Date of Award

1990

Document Type

Dissertation

Degree Name

Doctor of Psychology (PsyD)

Department

Psychology

Program/Concentration

Virginia Consortium Program in Clinical Psychology

Committee Director

Jay L. Chambers

Committee Member

Donald J. Kiesler

Committee Member

Neill Watson

Committee Member

Janice Sanchez-Hucles

Committee Member

Ronald A. Giannetti

Abstract

This study empirically assessed the relationship between needs structure and interpersonal presentation in women. Proposed indices for selective attention were assessed as to their ability to detect pathology. The relationship between interpersonal presentation and interpersonal problems were also studied. The measures used were The Picture Identification Test (Chambers, 1976), The Interpersonal Adjective Scales-Revised (Wiggins, 1985), The Inventory for Interpersonal Problems (Horowitz, 1986), and The Marlowe-Crowne Social-Desirability Scale (1964).

Subjects were assigned to one of four interpersonal categories (Friendly-Dominant, Friendly-Submissive, Hostile-Dominant, Hostile-Submissive) on the basis of their self-reported IAS-R and one category on the basis of their counselor-reported IAS-R scores. Subjects were further divided into three groups (High, Medium, Low) on the basis of the discrepancy between self- vs. counselor-reported IAS-R octant or category scores (Discrepancy Angle) and by the discrepancy between self vs. counselor IAS-R Vector or Intensity Scores (Discrepancy Vector).

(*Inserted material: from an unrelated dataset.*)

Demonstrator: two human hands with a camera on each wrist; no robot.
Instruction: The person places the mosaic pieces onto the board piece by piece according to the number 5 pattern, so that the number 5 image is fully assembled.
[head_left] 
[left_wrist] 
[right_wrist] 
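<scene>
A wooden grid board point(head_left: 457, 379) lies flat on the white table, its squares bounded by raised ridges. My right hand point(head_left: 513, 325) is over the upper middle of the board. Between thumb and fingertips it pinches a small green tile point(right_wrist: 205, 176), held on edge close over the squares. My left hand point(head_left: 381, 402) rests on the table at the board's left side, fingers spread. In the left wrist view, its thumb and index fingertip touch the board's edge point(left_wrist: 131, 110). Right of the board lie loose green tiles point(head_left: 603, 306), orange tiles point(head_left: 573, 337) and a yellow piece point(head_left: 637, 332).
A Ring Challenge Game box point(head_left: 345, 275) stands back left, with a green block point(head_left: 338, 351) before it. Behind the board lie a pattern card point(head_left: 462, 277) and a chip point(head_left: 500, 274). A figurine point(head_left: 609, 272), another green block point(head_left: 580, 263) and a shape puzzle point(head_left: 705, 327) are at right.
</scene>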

Results, both conclusive and tentative, were discussed in terms of their support for the tenets of interpersonal theory. That is, interpersonal dimensions can saliently discriminate individual differences in belief systems about how we satisfy interpersonal needs (Golding, 1982; Carson, 1979). This was suggested in the trends observed in motivational structure between the four therapist-assessed groups and in the differences between interpersonal problems between these four groups.

The study also offered empirical support for Leary's (1957) operationalized definition of selection attention as the discrepancy between self and other viewpoint which corresponds to pathology. However, only the discrepancy between client and therapist vector scores (discrepancy vector) was found to detect pathology in motivational structures. These findings are consistent with Wiggins' (1985) results that extreme vector scores alone are not indicative of psychopathology. Results of this study were also discussed in terms of implications for future research.

Comments

A Dissertation Submitted to the Faculties of The College of William and Mary, Eastern Virginia Medical School, Norfolk State University, Old Dominion University in Partial Fulfillment of the Requirements for the Degree of Doctor of Psychology in Clinical Psychology through the Virginia Consortium Program in Clinical Psychology.